子宮内に死亡した胎嚢がある。これを生命は異物とみなし、出産あるいは月経を起こすときと同じやり方で、外に排出しようとする。しかし、生命力が足りないと、それができない。だから産婦人科での手術が必要となるのである。

流産してしまったのは、腎臓の正気の弱りがあったことが原因である。胎嚢そのものは瘀血である。瘀血という邪気を外に出すためには、正気がしっかりしていないとできない。このように、虚 (正気の弱り) と実 (邪気) が同時に存在する。そもそも正気の弱りがあっては妊娠は持続できない。不全流産となるのは、ある意味 必然といえる。病態把握が複雑となるのは避けられない。

素体として、腎精の不足があるタイプ。腎精は弱くても、腎気は強いというのはよく見られる。だから妊娠できたのだ。この患者さんは、妊娠後、睡眠不足があった。そのため、もともと弱い腎精がますます弱くなり、腎気を支え切れるレベルではなくなり、流産に至ったものと考えた。簡単に言うと、気合で妊娠はできたが、体力がもたなかったのだ。

治療によって正気が増され、邪気 (異物) が排泄された。だから体調が良くなった。手術で胎嚢を除去しても、体調不良は続いた可能性が高い。

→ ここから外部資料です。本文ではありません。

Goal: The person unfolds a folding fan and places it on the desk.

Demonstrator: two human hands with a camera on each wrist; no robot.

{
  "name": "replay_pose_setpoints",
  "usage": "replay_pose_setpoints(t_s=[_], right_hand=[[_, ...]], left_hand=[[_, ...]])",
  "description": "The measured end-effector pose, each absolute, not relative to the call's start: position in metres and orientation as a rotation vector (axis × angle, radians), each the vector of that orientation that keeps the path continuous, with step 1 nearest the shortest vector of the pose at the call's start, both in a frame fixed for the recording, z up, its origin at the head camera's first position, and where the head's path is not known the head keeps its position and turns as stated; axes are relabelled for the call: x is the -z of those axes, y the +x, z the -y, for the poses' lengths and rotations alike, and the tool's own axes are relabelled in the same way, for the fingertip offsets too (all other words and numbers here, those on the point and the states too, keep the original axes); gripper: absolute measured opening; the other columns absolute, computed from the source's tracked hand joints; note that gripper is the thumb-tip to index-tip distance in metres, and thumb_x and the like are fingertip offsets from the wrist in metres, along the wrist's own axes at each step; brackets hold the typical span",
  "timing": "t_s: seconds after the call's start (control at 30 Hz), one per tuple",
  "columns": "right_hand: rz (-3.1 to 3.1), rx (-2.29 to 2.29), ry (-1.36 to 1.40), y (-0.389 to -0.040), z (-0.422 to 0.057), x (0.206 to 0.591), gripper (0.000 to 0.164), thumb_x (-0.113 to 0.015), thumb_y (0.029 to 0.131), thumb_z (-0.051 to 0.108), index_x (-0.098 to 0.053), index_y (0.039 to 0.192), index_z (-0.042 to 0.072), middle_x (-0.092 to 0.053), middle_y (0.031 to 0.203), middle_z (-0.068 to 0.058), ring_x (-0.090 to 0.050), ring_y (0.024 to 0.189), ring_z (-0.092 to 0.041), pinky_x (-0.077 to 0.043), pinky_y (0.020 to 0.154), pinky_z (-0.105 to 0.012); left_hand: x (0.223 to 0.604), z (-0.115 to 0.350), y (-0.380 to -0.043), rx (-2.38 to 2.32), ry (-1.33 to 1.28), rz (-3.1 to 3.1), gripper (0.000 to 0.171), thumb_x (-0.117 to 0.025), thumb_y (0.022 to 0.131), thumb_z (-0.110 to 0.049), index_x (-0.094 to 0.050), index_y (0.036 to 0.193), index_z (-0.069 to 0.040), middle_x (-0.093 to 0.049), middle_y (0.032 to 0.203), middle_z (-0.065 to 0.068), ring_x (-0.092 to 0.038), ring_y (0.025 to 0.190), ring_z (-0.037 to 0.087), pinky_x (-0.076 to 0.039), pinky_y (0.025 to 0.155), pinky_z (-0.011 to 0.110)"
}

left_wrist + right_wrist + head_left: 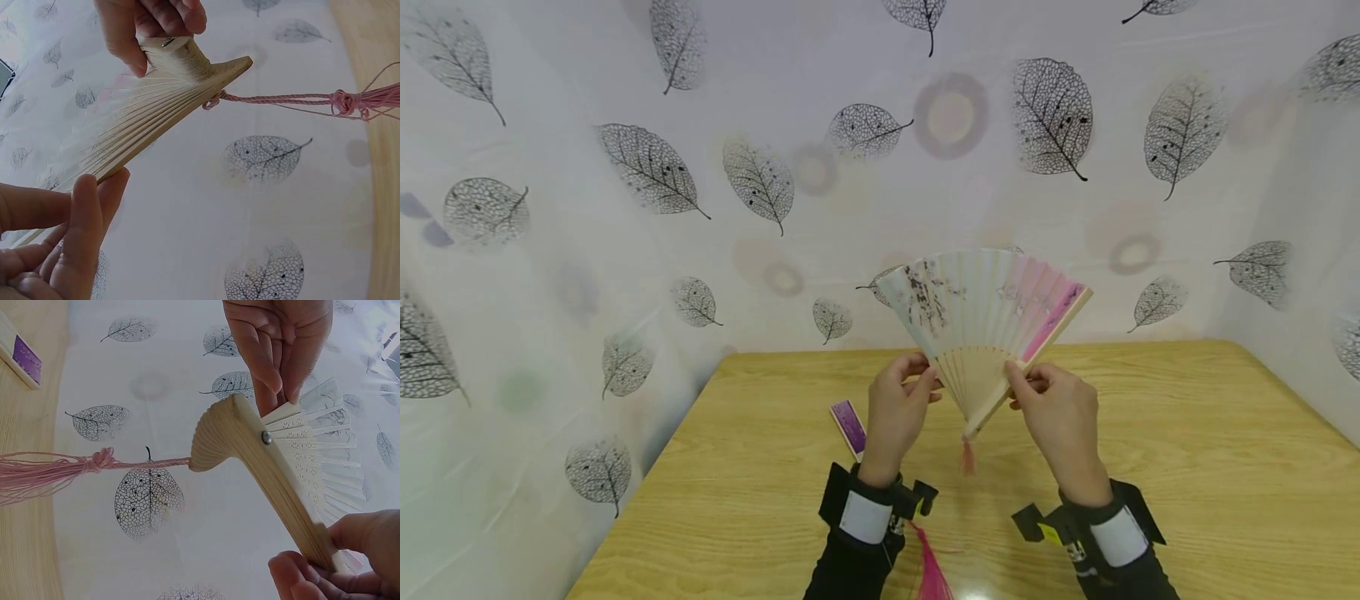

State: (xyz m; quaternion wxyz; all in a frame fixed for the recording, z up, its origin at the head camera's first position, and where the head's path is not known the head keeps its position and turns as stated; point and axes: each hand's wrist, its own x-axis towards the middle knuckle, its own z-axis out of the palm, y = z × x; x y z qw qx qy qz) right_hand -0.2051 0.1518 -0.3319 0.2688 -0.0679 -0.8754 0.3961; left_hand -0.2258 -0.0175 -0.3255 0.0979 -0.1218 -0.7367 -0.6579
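Between both hands a folding fan (977, 308) is spread open above the table. Its leaf runs from white with dark blossom branches to pink at the right edge, over pale wooden ribs (147, 119). My left hand (898, 408) pinches the left outer rib between thumb and fingers. On the opposite side, my right hand (1060, 412) grips the thick right guard (275, 487), thumb on the near face. A metal rivet (267, 437) joins the ribs at the pivot, and a pink tassel (87, 464) hangs from that end.
A second, folded fan with a purple panel (848, 425) lies on the wooden table (737, 500), partly hidden behind my left forearm. Its bright pink tassel (932, 571) trails toward the near edge. A white leaf-print curtain (805, 250) stands behind the table and along the sides.
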Motion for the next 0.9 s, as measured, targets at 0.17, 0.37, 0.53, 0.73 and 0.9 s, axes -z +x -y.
replay_pose_setpoints(t_s=[0.17, 0.37, 0.53, 0.73, 0.9], right_hand=[[2.361, -1.083, -0.173, -0.205, -0.1517, 0.3316, 0.033, -0.061, 0.088, 0.031, -0.067, 0.072, 0.003, -0.067, 0.061, -0.009, -0.057, 0.047, -0.008, -0.033, 0.034, -0.022], [2.34, -1.088, -0.166, -0.2047, -0.1519, 0.3312, 0.035, -0.061, 0.088, 0.033, -0.068, 0.071, 0.003, -0.068, 0.061, -0.009, -0.056, 0.046, -0.007, -0.032, 0.032, -0.022], [2.318, -1.103, -0.178, -0.2038, -0.153, 0.3304, 0.036, -0.06, 0.088, 0.035, -0.068, 0.071, 0.004, -0.067, 0.062, -0.009, -0.054, 0.046, -0.007, -0.031, 0.033, -0.022], [2.325, -1.115, -0.185, -0.2038, -0.1534, 0.3303, 0.037, -0.06, 0.088, 0.037, -0.068, 0.072, 0.004, -0.068, 0.062, -0.009, -0.055, 0.048, -0.006, -0.033, 0.035, -0.022], [2.327, -1.116, -0.18, -0.204, -0.1533, 0.3302, 0.038, -0.06, 0.088, 0.037, -0.068, 0.071, 0.005, -0.068, 0.062, -0.008, -0.057, 0.048, -0.006, -0.034, 0.036, -0.022]], left_hand=[[0.3258, 0.0187, -0.2267, 1.952, -0.358, 2.165, 0.02, -0.055, 0.091, -0.007, -0.06, 0.107, 0.004, -0.063, 0.102, 0.021, -0.068, 0.082, 0.03, -0.059, 0.066, 0.023], [0.3244, 0.0192, -0.2267, 1.964, -0.362, 2.148, 0.019, -0.055, 0.091, -0.005, -0.06, 0.106, 0.006, -0.063, 0.1, 0.022, -0.068, 0.083, 0.034, -0.059, 0.065, 0.023], [0.324, 0.0195, -0.2269, 1.956, -0.347, 2.155, 0.019, -0.055, 0.091, -0.005, -0.06, 0.106, 0.005, -0.063, 0.1, 0.021, -0.068, 0.082, 0.031, -0.059, 0.065, 0.023], [0.3227, 0.0203, -0.2261, 1.948, -0.331, 2.155, 0.019, -0.055, 0.091, -0.006, -0.06, 0.106, 0.004, -0.063, 0.1, 0.02, -0.069, 0.08, 0.028, -0.058, 0.064, 0.022], [0.3225, 0.0201, -0.227, 1.957, -0.318, 2.146, 0.019, -0.055, 0.091, -0.006, -0.06, 0.106, 0.004, -0.063, 0.101, 0.02, -0.068, 0.082, 0.031, -0.058, 0.063, 0.021]])
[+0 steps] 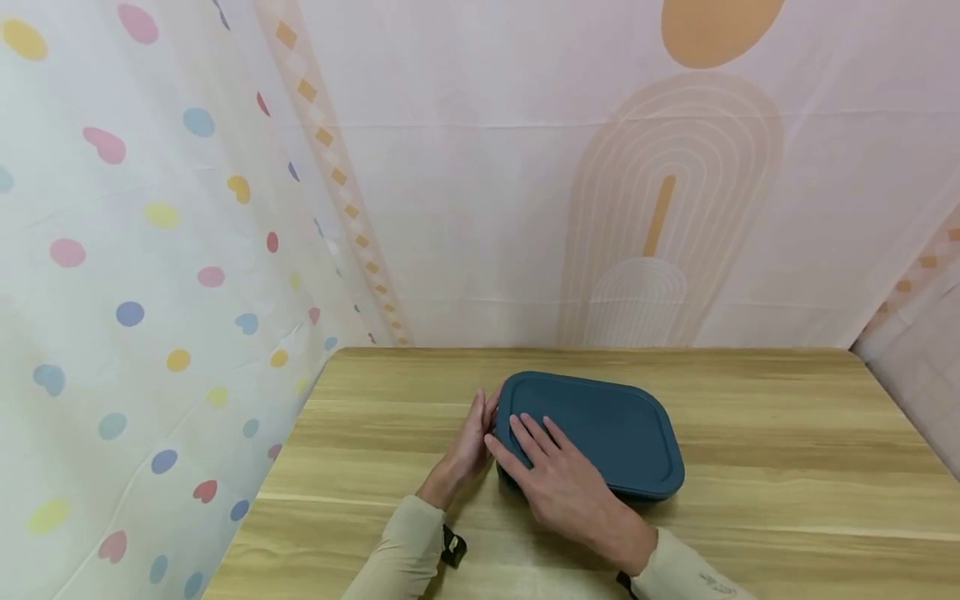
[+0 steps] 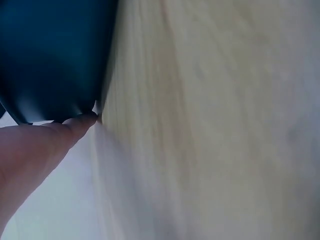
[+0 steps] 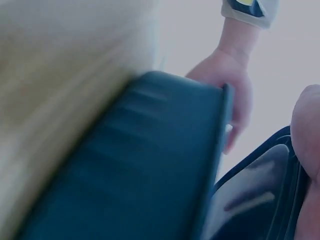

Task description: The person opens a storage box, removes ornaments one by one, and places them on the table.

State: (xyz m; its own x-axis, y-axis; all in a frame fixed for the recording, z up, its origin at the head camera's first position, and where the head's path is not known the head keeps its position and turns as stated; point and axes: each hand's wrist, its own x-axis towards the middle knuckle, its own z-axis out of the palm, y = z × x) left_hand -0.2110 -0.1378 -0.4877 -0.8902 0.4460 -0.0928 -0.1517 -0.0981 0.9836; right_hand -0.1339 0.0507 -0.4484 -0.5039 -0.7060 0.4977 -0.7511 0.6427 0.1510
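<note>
A dark teal rectangular box with a lid (image 1: 607, 425) and rounded corners sits on the wooden table. My right hand (image 1: 562, 483) rests on the near left part of the lid, its fingers spread and straight. Against the box's left end lies my left hand (image 1: 468, 442), fingers extended along the side. In the left wrist view, the left fingertips (image 2: 82, 120) reach the lower edge of the teal wall. The right wrist view shows the ribbed side wall (image 3: 130, 150) and the glossy lid, with the edge of my right hand (image 3: 311, 135) at the frame's side.
The light wooden table (image 1: 765, 433) extends to both sides of the box. Behind it hangs a pale curtain (image 1: 465, 217) with arch patterns, and at the left a white curtain (image 1: 150, 367) with coloured dots and hearts.
</note>
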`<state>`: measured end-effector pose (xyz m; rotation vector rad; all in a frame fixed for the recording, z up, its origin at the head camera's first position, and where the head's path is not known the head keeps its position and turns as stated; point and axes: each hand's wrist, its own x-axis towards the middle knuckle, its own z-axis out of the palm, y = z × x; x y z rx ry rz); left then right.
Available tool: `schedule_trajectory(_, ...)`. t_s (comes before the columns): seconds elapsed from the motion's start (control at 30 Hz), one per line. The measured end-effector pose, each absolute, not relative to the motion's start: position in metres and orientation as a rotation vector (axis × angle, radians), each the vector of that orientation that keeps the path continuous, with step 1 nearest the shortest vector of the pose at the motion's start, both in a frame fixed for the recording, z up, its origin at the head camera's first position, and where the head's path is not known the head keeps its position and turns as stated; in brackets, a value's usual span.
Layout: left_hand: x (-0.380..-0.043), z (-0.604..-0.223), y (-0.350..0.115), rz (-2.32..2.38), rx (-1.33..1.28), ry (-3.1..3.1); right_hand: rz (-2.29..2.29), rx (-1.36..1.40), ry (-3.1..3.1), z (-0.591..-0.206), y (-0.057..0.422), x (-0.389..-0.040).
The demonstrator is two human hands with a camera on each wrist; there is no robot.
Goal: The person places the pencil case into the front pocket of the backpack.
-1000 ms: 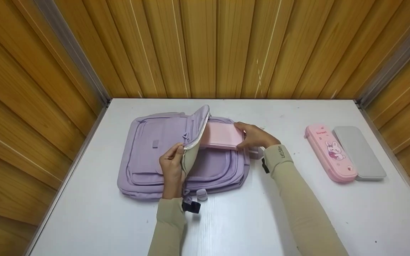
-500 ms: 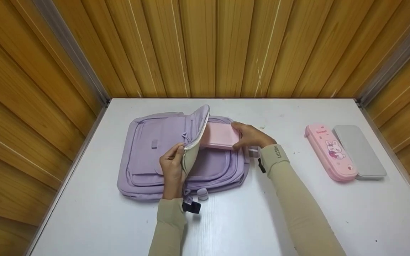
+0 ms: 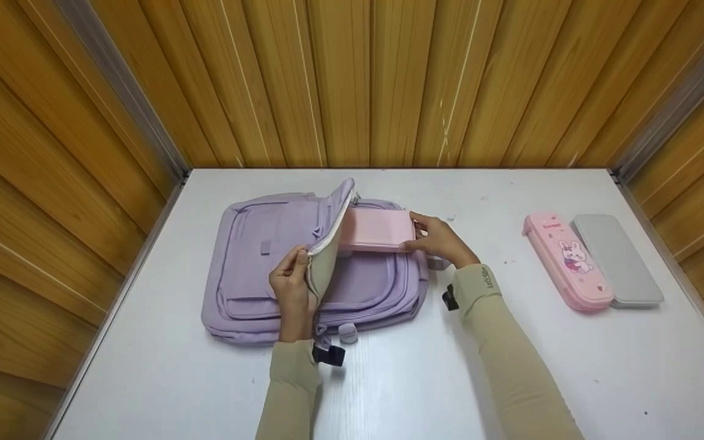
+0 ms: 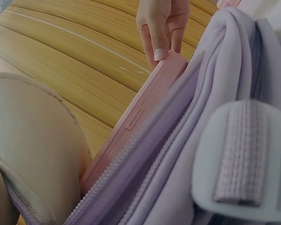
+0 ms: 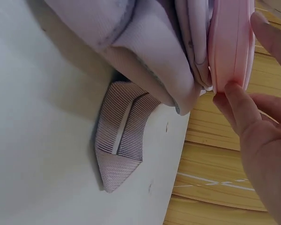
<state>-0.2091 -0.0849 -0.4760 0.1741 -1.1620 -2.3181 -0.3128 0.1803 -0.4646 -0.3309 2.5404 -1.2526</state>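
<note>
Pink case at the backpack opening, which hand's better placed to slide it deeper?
Probably the right hand: it grips the outer end of the pink case. The left hand holds open the flap of the lilac backpack.

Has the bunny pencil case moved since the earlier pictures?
No. Judged by the far edge of the white table, the bunny pencil case keeps its place in the head view, beside the grey case.
</note>
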Motion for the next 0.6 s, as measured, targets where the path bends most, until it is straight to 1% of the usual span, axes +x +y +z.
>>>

癥瘕 (子宮筋腫や子宮がんなど) もこれと同じ考えを当てはめることができる。もちろんガンともなると、本症例などは比較にならないほど難しいし時間もかかる。しかし一つ言えることがある。生命は、異物をなんとか排除しようとしているのだ。

癥瘕 (子宮筋腫・卵巣嚢腫・子宮内膜症・子宮がんなど) …東洋医学から見た原因と治療法
癥瘕 (ちょうか) とは、女性の下腹部に、腫塊・脹り・膨満・痛みのあるものを言います。現代でいう子宮筋腫・卵巣嚢腫・チョコレート嚢胞などの子宮内膜症・子宮がんなどを示す概念です。中医学ではこれらをどのように捉えているのか、詳しく説明します。

ぼくは安請け合いしたのではない。生命というものを信じたのである。

もし手術で除去しても体質が変わらなければ、病は形を変えて繰り返すことになる。